How does the AC/DC framework simultaneously evolve models and tasks?

Through open-endedness principles — models are created through merging of different weights, while tasks are generated as synthetic data that push models into new niches. Both processes are coupled within a single run, without manual interventions.

Why do models outperform benchmarks without optimizing for them?

Instead of being trained against fixed benchmarks, models compete against each other on synthetic tasks. The result is a population of experts that naturally covers a broader capability space, with individual niches turning out strong on standard tests without direct targeting.

ArXiv AC/DC: automatic discovery of specialised LLMs through model and task coevolution

A team of authors — Andrew Dai, Boris Meinardus, Ciaran Regan, Yingtao Tian and Yujin Tang — has published a new framework called AC/DC under the full name “Discovering Novel LLM Experts via Task-Capability Coevolution”. The paper was accepted at ICLR 2026 and represents a new approach to LLM development that completely abandons the classic approach of separate training runs.

Problem it solves

Traditionally, when a team wants to expand the capabilities of an LLM, it must run a new separate training run for each new domain. Want a medical expert? Separate run. Legal model? Another one. Financial? A third. Each requires hyperparameters, data, evaluation, regression tests.

AC/DC eliminates that manual group of interventions. The authors claim that “open-endedness — through model and task coevolution — can discover models with ever-novel capabilities in a single run”.

How the framework works

AC/DC simultaneously evolves two components:

Models — through model merging techniques. Instead of training an individual model from scratch, multiple existing models are merged (through various weight combinations) and the resulting population is tested.

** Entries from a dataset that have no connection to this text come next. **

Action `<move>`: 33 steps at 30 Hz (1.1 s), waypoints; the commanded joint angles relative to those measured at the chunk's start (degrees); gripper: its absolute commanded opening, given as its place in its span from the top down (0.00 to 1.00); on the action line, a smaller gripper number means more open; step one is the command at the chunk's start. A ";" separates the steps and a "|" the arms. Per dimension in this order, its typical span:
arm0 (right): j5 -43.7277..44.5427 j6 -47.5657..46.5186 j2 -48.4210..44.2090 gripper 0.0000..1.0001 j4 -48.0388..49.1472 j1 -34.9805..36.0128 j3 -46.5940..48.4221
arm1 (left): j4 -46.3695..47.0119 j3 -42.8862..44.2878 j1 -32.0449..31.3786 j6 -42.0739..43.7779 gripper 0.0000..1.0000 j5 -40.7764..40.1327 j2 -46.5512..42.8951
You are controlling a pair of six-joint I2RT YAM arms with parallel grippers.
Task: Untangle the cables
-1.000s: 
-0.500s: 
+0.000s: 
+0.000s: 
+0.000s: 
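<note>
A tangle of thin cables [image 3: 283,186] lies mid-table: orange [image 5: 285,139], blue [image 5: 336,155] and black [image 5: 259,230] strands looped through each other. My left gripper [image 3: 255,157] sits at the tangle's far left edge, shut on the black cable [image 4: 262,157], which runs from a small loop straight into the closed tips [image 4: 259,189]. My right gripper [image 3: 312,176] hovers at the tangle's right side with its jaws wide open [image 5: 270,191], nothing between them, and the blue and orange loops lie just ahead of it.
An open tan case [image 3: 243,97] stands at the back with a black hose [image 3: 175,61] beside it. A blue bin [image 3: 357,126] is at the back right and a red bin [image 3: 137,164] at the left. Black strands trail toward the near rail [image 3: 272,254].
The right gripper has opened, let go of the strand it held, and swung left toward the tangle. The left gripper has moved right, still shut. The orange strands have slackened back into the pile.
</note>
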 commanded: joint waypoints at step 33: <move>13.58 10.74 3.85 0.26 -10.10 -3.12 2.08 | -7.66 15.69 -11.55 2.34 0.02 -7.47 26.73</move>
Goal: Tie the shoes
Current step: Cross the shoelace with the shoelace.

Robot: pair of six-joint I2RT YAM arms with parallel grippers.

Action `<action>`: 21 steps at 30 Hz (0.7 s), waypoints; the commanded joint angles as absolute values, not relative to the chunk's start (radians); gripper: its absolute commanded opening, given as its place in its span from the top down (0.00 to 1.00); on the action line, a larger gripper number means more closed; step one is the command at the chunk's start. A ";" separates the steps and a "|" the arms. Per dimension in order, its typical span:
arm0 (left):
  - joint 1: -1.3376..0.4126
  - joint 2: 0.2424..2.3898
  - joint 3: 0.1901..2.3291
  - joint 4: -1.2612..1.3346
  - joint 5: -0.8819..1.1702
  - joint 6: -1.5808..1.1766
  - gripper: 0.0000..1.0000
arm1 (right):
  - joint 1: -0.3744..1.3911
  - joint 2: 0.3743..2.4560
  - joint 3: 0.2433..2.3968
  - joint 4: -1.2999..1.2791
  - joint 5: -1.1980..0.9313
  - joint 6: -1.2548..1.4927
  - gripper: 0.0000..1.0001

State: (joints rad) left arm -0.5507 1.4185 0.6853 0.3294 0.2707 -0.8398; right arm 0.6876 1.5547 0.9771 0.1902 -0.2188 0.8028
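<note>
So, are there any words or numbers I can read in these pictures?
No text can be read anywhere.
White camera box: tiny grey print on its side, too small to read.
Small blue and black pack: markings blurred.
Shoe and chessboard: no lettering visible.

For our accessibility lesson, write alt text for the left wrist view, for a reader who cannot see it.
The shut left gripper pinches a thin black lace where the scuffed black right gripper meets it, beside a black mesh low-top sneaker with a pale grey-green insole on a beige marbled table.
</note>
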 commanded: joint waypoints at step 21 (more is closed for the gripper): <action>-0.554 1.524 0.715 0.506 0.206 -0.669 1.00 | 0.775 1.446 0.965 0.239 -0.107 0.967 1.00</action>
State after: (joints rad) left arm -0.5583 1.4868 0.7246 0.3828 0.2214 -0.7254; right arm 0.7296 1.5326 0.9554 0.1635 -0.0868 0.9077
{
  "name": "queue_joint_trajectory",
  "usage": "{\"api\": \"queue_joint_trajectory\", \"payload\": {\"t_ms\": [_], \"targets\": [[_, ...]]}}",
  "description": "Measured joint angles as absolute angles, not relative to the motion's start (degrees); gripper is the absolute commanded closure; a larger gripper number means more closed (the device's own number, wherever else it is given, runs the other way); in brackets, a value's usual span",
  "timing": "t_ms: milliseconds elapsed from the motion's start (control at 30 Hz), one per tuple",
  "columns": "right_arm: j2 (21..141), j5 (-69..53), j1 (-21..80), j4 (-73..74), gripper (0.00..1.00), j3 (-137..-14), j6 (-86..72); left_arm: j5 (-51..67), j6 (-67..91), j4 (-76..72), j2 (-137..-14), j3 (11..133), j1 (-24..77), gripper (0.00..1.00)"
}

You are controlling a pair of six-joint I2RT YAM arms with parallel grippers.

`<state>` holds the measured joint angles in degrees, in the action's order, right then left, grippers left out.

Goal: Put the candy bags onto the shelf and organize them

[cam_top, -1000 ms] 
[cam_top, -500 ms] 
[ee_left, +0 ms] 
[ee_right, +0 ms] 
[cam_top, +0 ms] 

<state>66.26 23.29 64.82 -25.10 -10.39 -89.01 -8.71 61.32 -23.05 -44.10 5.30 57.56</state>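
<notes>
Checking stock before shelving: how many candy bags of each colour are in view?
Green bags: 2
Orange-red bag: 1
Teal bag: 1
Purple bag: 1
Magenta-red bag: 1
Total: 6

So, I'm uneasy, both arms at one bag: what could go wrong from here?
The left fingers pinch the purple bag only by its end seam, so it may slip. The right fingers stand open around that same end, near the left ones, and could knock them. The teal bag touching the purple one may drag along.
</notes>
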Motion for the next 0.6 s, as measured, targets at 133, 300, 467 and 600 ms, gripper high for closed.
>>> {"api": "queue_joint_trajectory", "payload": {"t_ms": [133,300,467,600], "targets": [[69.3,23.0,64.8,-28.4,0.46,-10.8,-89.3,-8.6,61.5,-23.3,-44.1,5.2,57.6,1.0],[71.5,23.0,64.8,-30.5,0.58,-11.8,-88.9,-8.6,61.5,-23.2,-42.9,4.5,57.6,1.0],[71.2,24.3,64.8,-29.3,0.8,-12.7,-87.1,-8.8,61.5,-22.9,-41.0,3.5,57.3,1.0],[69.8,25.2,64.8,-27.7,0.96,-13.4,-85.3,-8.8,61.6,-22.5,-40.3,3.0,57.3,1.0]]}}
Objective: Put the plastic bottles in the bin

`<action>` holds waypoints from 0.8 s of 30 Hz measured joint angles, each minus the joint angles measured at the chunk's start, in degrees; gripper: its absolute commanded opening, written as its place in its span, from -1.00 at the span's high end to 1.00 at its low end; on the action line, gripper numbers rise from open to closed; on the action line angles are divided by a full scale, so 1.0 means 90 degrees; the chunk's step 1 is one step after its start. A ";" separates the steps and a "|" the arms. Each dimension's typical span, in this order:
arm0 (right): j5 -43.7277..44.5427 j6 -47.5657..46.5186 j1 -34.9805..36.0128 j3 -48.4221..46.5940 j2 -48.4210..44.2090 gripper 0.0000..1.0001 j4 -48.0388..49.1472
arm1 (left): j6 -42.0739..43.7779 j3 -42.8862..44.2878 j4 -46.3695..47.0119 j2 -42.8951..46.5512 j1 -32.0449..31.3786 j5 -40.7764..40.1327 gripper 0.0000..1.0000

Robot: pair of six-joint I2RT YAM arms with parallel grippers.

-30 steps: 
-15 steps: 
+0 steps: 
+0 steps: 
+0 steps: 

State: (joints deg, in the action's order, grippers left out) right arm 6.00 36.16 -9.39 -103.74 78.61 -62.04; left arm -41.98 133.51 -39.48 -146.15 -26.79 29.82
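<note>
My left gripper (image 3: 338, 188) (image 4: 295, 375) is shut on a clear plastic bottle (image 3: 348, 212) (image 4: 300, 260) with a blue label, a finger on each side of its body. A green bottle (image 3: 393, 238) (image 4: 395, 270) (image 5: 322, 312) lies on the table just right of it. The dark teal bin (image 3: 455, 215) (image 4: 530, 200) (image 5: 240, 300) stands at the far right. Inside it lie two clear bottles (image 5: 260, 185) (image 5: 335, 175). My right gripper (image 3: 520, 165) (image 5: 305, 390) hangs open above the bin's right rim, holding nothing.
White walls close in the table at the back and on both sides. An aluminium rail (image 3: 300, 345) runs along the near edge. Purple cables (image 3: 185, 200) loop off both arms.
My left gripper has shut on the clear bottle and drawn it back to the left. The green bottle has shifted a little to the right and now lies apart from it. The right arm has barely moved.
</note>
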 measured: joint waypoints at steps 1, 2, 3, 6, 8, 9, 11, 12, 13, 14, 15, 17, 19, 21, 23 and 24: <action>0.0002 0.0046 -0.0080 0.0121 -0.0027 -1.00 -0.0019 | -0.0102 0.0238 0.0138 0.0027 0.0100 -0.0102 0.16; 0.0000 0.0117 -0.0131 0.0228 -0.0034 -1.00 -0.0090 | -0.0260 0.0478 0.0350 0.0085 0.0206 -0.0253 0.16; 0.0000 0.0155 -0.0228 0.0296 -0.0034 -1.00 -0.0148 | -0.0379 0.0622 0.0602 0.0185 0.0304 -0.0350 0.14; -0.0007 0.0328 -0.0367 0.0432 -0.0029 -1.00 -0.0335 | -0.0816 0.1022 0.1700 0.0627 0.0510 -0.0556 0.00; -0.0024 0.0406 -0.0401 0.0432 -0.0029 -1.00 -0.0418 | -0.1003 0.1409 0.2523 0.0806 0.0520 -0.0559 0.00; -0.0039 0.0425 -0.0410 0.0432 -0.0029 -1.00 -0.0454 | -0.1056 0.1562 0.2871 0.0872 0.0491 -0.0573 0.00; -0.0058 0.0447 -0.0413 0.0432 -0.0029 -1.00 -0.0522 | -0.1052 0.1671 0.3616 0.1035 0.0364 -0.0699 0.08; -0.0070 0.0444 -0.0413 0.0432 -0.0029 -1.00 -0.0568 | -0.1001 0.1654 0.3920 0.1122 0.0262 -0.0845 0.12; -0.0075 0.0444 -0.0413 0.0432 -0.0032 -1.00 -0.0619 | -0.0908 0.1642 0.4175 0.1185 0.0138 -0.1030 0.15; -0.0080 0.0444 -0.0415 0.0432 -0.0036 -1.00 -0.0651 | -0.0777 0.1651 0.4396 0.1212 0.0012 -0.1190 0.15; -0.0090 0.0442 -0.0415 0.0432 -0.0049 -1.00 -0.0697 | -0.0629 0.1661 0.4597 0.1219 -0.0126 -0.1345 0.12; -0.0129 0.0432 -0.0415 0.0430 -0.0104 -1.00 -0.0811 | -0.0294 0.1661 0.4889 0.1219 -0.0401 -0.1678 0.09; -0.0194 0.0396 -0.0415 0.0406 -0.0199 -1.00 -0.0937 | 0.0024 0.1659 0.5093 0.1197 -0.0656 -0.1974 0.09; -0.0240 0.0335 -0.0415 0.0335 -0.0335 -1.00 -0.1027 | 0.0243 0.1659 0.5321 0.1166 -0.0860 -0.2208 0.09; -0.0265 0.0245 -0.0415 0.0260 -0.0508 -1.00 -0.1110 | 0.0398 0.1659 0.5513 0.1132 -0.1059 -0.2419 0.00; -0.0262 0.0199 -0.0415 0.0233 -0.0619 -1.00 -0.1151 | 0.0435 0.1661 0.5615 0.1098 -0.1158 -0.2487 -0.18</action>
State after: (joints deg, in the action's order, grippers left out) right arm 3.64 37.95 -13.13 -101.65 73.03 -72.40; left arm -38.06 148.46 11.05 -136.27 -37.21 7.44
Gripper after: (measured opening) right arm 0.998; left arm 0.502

Tasks — through synthetic data generation. Each task itself evolves — new, more complex, more nuanced variations of old tasks are generated, and the entire task population pushes models into new niches.

The key is that the two processes are coupled. Models compete on synthetic tasks. Tasks adapt so that some models succeed where others fail. And so on indefinitely — without manual intervention.

Results

The authors report several significant findings:

Discovered populations demonstrate broader expertise coverage than manually curated models
Models outperform larger counterparts with less GPU memory
Continuous innovation shown in both task design and model capabilities
Improved performance in multi-agent best-of-N selection scenarios

It is important to note what is not in the results — there are no claims of domination on specific benchmarks. The authors explicitly do not target SOTA. Instead, they show that the AC/DC model population has richer functional diversity.

New development paradigm

The authors position AC/DC as a “profoundly new paradigm of LLM development”. Instead of the cycle:

Identify use case
Curate data
Run training
Evaluate
Iterate

You have:

Start the framework
Let it discover niches on its own

That is a bold positioning. The question remains how robust it is in practice for enterprise — open-endedness sounds romantic, but production teams typically need predictability.

ICLR 2026 context

AC/DC is one of several 2026 papers from the same research tradition — research on automatic discovery of AI capabilities through evolution. A related line of work connects to earlier “Novelty Search” approaches from evolutionary computing, adapted for AI.

The authors do not cite specific companies or enterprise deployments, which signals this is primarily a research paper in a pre-production phase. Nevertheless, the framework is fascinating because it opens the path toward AI systems that themselves explore the space of possible expertise — without engineers having to define in advance what they want to obtain.

For those tracking long-term AI development trends, AC/DC is a significant data point. For current production systems — almost certainly not directly applicable, but it represents a direction in which the field may move over the next several years.